Выйдя к дороге, я стал поднимать руку, останавливая машины.
— Ты что, опупел? — дернул меня за штанину Виталий.
— А что?
— Зачем ты иномарки останавливаешь, они не остановятся, они гордые, чтоб людей возить. «Девятки» тоже не надо. Он подвезет, зато возьмет больше.
— А кого же останавливать?
— Ну, «шестерки», не новые, «ноль-первые», а лучше всего — старый «Москвич». На них пенсионеры калымят, меньше всего берут.

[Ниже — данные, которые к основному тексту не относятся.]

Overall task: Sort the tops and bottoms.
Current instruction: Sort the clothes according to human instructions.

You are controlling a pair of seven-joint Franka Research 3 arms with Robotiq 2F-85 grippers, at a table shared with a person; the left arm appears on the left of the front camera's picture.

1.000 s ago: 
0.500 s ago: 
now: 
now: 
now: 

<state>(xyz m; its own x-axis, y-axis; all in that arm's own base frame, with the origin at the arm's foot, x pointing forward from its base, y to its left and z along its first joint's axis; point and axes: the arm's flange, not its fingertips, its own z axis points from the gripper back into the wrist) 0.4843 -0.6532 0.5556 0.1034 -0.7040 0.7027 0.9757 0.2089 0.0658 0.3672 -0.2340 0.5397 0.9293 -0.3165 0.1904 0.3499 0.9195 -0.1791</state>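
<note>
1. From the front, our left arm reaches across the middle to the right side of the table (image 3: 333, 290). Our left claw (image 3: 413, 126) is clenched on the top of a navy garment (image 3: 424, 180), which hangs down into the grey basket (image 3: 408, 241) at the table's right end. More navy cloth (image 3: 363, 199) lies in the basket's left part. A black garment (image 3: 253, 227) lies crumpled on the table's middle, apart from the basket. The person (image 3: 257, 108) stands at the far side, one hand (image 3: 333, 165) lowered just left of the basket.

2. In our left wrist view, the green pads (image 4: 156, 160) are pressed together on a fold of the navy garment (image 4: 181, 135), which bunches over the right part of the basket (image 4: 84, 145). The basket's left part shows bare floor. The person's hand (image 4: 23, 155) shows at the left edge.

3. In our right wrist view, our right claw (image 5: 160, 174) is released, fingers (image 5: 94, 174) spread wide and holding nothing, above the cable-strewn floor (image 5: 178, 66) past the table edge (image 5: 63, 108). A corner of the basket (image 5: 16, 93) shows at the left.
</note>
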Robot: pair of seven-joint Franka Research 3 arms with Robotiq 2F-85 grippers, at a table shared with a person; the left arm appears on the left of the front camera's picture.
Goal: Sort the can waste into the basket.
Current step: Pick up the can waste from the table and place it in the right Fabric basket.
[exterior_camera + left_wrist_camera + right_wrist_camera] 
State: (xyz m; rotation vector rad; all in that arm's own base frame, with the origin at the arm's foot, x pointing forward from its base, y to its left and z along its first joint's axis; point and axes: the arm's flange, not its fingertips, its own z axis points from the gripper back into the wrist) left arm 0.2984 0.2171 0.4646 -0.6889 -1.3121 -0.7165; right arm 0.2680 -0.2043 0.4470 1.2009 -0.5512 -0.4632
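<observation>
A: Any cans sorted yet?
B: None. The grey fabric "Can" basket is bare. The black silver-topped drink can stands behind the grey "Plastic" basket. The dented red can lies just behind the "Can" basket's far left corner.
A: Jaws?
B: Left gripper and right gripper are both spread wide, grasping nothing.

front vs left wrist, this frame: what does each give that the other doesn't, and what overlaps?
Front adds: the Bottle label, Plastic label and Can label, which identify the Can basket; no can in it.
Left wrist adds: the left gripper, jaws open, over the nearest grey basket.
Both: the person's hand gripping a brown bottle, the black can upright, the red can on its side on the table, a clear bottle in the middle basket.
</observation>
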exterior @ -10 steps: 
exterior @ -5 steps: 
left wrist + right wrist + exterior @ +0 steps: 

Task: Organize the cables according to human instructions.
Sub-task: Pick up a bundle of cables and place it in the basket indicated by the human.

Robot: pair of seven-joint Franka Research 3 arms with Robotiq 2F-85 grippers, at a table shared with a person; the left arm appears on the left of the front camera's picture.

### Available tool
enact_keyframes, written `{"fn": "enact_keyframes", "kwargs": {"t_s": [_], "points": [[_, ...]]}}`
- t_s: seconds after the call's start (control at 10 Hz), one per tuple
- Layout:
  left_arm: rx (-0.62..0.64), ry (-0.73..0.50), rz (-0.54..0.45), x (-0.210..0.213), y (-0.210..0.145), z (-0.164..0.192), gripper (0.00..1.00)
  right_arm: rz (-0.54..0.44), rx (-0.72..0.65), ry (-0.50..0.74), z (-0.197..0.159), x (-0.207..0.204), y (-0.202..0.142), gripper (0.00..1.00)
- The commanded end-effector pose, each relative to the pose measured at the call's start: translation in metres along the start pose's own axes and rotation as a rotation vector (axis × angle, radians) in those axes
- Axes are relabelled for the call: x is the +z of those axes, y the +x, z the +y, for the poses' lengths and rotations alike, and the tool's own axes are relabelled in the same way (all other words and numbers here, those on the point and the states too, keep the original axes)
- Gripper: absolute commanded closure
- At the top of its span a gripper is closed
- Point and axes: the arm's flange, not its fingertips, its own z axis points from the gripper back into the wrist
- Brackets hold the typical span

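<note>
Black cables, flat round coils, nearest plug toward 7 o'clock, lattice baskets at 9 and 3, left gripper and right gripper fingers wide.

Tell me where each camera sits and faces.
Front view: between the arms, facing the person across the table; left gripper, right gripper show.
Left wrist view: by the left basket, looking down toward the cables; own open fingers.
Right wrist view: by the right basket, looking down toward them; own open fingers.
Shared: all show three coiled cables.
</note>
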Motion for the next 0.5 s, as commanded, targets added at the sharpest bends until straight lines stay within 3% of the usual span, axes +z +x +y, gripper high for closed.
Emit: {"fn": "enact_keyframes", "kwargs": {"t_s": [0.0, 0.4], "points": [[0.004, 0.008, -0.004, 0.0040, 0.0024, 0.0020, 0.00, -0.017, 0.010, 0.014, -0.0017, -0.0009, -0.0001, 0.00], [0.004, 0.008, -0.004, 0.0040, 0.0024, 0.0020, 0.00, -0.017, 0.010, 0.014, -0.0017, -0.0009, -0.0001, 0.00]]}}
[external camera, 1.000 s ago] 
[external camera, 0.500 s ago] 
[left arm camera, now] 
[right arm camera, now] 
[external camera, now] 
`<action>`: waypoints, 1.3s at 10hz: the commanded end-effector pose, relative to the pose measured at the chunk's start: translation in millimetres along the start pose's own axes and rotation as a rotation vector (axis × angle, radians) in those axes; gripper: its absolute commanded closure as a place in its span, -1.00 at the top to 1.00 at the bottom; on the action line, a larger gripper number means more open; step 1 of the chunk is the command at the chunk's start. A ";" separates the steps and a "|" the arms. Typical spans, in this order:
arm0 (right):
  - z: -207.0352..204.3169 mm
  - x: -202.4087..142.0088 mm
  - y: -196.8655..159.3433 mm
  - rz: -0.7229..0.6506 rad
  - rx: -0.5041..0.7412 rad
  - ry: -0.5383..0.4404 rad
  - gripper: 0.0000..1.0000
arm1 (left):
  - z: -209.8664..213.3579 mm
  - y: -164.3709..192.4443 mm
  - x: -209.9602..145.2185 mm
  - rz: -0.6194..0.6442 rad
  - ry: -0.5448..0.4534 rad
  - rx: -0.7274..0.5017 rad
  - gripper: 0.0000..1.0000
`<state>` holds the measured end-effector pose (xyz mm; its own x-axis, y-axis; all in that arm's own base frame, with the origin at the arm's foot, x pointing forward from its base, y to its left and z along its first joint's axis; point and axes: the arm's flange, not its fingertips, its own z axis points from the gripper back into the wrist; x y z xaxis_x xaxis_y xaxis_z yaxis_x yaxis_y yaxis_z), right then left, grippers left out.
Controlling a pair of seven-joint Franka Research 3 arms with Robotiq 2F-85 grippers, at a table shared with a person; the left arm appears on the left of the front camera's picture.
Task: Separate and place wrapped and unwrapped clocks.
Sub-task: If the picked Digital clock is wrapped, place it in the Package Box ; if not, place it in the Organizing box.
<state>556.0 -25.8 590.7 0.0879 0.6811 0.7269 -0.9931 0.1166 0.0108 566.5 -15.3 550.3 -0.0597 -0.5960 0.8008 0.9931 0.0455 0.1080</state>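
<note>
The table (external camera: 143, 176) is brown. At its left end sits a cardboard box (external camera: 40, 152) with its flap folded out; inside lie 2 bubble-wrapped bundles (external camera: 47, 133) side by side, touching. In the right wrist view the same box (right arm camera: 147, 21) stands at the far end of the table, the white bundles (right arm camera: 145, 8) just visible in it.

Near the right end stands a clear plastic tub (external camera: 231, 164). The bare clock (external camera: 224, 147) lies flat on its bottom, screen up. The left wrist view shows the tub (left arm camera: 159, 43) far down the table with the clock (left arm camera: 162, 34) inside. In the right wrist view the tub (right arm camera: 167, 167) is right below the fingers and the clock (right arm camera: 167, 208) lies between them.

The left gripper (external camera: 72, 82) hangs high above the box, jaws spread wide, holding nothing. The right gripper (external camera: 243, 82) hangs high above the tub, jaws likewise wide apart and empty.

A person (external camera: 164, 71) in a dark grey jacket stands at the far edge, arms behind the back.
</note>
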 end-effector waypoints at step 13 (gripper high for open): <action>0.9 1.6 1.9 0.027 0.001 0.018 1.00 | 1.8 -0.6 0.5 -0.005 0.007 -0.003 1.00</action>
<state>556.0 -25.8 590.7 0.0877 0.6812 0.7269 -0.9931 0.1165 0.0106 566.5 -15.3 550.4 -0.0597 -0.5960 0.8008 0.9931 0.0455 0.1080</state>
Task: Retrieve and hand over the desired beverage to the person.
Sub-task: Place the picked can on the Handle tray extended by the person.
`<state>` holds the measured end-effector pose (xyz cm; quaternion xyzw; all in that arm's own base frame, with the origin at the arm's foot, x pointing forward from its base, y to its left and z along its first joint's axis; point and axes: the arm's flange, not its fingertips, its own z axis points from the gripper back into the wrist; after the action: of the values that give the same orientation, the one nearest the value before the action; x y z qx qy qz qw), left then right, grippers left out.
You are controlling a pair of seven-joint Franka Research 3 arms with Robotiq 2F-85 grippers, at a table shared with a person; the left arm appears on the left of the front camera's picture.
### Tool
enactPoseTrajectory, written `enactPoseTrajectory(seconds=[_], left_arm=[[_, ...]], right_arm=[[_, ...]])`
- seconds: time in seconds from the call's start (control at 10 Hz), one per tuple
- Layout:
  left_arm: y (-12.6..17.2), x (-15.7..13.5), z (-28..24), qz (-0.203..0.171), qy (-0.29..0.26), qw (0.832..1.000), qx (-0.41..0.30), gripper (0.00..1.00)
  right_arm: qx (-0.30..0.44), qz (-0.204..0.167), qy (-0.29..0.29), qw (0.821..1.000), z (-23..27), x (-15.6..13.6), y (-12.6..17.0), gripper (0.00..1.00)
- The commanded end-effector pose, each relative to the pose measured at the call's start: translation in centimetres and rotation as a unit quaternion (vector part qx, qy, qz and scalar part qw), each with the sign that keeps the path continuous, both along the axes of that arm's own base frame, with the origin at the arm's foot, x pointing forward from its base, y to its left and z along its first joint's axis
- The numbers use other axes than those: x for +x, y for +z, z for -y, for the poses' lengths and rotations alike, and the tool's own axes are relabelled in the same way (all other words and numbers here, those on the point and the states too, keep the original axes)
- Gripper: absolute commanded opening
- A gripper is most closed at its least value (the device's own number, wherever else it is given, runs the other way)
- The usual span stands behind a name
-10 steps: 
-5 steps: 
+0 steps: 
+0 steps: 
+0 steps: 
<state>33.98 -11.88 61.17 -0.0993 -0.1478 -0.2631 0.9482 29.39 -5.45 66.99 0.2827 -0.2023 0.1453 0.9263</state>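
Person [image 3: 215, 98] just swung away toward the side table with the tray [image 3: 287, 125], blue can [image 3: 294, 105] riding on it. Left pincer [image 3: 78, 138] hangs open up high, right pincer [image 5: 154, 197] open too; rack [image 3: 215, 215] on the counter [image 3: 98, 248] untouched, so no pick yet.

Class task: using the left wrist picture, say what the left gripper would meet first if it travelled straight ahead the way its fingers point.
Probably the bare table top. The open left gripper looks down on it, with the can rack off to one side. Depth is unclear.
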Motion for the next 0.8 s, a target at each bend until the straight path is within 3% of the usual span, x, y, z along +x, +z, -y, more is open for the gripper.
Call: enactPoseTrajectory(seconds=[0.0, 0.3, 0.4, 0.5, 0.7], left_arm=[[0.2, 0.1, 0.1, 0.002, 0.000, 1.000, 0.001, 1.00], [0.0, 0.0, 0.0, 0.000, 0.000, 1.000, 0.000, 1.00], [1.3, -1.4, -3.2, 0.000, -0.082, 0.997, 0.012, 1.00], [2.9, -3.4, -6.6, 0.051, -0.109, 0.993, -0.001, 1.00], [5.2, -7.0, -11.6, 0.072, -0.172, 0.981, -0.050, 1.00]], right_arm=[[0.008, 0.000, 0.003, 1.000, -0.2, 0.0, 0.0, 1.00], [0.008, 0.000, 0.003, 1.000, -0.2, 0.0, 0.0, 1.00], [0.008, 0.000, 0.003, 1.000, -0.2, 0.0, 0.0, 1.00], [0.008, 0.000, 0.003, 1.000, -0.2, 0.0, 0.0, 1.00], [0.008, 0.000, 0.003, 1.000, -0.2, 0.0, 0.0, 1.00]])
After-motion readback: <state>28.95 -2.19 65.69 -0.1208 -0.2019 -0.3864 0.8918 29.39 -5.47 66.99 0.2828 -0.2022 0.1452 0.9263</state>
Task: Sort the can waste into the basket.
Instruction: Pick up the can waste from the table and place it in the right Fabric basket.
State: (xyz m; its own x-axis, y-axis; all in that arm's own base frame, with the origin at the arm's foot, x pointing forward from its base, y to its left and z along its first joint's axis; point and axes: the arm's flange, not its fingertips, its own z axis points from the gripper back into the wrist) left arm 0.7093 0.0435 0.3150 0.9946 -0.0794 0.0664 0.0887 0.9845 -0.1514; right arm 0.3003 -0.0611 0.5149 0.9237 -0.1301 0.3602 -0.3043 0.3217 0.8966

— Знаешь, я совсем не разбираюсь в автомобилях, — признался я. — Ты мне подскажи, кого остановить.
— А вон идет, давай, тормози его, как раз «Москвич».
Машина тут же остановилась, дверцу распахнул добродушный пожилой мужчина:
— Куда, ребята?
Я сказал адрес, а он сказал цену.
— Пусть тыщу сбавит, — негромко произнес Виталий.
— Сбавьте хоть тысячу, — попросил я.
— Себе в убыток, — весело сказал пенсионер. — Бог с вами, поехали.